▶ _TASK DESCRIPTION_
Transcribe each entry so that it matches the original exactly.

▶ _DATASET EXCERPTS_

════════════════

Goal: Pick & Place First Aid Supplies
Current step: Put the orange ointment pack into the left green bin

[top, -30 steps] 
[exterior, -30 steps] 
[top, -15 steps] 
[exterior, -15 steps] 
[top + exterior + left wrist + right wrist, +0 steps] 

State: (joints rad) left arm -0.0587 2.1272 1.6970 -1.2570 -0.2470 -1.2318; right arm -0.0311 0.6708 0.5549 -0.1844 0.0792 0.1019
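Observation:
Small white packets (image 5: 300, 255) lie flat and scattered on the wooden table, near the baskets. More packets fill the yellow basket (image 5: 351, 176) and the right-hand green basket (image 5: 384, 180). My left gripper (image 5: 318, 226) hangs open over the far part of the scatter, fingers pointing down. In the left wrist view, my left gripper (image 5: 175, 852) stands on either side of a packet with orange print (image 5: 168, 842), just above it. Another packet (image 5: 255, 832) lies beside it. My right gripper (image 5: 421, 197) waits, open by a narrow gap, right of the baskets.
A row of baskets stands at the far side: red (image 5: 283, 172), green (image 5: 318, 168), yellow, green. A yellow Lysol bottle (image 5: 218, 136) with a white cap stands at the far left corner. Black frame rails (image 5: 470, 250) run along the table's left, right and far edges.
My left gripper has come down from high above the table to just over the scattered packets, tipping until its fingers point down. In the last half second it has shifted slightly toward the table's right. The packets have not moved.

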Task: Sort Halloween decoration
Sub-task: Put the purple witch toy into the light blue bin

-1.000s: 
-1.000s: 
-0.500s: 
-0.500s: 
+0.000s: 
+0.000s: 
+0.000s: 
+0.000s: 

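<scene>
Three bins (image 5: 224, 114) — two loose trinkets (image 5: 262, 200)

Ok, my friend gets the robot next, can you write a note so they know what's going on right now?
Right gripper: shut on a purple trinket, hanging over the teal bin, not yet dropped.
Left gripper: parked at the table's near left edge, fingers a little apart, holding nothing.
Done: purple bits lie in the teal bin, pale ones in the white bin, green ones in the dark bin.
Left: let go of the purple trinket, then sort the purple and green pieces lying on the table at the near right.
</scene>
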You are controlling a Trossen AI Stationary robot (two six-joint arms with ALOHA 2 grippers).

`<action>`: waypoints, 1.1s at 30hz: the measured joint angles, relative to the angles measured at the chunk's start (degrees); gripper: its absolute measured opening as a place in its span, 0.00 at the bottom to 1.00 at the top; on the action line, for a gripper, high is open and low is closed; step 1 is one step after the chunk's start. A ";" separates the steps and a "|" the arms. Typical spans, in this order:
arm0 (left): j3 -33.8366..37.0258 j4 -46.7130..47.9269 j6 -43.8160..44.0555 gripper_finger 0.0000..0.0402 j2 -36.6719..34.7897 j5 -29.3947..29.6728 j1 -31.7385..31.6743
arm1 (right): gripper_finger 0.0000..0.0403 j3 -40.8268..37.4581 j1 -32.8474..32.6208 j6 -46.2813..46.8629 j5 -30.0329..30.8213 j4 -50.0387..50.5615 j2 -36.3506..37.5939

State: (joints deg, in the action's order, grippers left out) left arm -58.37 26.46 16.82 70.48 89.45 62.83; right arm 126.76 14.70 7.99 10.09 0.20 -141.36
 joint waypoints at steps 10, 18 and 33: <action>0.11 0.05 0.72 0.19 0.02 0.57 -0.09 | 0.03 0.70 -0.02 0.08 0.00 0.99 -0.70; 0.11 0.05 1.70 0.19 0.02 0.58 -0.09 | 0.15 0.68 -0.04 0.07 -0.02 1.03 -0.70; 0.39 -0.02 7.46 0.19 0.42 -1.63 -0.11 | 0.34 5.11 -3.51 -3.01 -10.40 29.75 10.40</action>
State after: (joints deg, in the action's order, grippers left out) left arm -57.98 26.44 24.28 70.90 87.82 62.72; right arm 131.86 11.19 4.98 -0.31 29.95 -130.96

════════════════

▶ _THE COMPLETED TASK_
Goal: Pick & Place First Aid Supplies
Current step: Put the orange ointment pack into the left green bin

[top, -30 steps] 
[exterior, -30 steps] 
[top, -15 steps] 
[exterior, -15 steps] 
[top + exterior + left wrist + right wrist, +0 steps] 

State: (joints rad) left arm -0.0587 2.1272 1.6970 -1.2570 -0.2470 -1.2318; right arm -0.0311 0.6708 0.5549 -0.1844 0.0792 0.1019
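Observation:
Small white packets (image 5: 300, 255) lie flat and scattered on the wooden table, near the baskets. More packets fill the yellow basket (image 5: 351, 176) and the right-hand green basket (image 5: 384, 180). My left gripper (image 5: 318, 226) hangs open over the far part of the scatter, fingers pointing down. In the left wrist view, my left gripper (image 5: 175, 852) stands on either side of a packet with orange print (image 5: 168, 842), just above it. Another packet (image 5: 255, 832) lies beside it. My right gripper (image 5: 421, 197) waits, open by a narrow gap, right of the baskets.
A row of baskets stands at the far side: red (image 5: 283, 172), green (image 5: 318, 168), yellow, green. A yellow Lysol bottle (image 5: 218, 136) with a white cap stands at the far left corner. Black frame rails (image 5: 470, 250) run along the table's left, right and far edges.
My left gripper has come down from high above the table to just over the scattered packets, tipping until its fingers point down. In the last half second it has shifted slightly toward the table's right. The packets have not moved.
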
Task: Sort Halloween decoration
Sub-task: Put the purple witch toy into the light blue bin

-1.000s: 
-1.000s: 
-0.500s: 
-0.500s: 
+0.000s: 
+0.000s: 
+0.000s: 
+0.000s: 

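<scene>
Three bins (image 5: 224, 114) — two loose trinkets (image 5: 262, 200)

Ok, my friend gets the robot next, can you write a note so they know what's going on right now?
Right gripper: shut on a purple trinket, hanging over the teal bin, not yet dropped.
Left gripper: parked at the table's near left edge, fingers a little apart, holding nothing.
Done: purple bits lie in the teal bin, pale ones in the white bin, green ones in the dark bin.
Left: let go of the purple trinket, then sort the purple and green pieces lying on the table at the near right.
</scene>
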You are controlling a Trossen AI Stationary robot (two six-joint arms with ALOHA 2 grippers).

`<action>`: waypoints, 1.1s at 30hz: the measured joint angles, relative to the angles measured at the chunk's start (degrees); gripper: its absolute measured opening as a place in its span, 0.00 at the bottom to 1.00 at the top; on the action line, for a gripper, high is open and low is closed; step 1 is one step after the chunk's start. A ";" separates the steps and a "|" the arms. Typical spans, in this order:
arm0 (left): j3 -33.8366..37.0258 j4 -46.7130..47.9269 j6 -43.8160..44.0555 gripper_finger 0.0000..0.0402 j2 -36.6719..34.7897 j5 -29.3947..29.6728 j1 -31.7385..31.6743
arm1 (right): gripper_finger 0.0000..0.0403 j3 -40.8268..37.4581 j1 -32.8474..32.6208 j6 -46.2813..46.8629 j5 -30.0329..30.8213 j4 -50.0387..50.5615 j2 -36.3506..37.5939

State: (joints deg, in the action's order, grippers left out) left arm -58.37 26.46 16.82 70.48 89.45 62.83; right arm 126.76 14.70 7.99 10.09 0.20 -141.36
 joint waypoints at steps 10, 18 and 33: <action>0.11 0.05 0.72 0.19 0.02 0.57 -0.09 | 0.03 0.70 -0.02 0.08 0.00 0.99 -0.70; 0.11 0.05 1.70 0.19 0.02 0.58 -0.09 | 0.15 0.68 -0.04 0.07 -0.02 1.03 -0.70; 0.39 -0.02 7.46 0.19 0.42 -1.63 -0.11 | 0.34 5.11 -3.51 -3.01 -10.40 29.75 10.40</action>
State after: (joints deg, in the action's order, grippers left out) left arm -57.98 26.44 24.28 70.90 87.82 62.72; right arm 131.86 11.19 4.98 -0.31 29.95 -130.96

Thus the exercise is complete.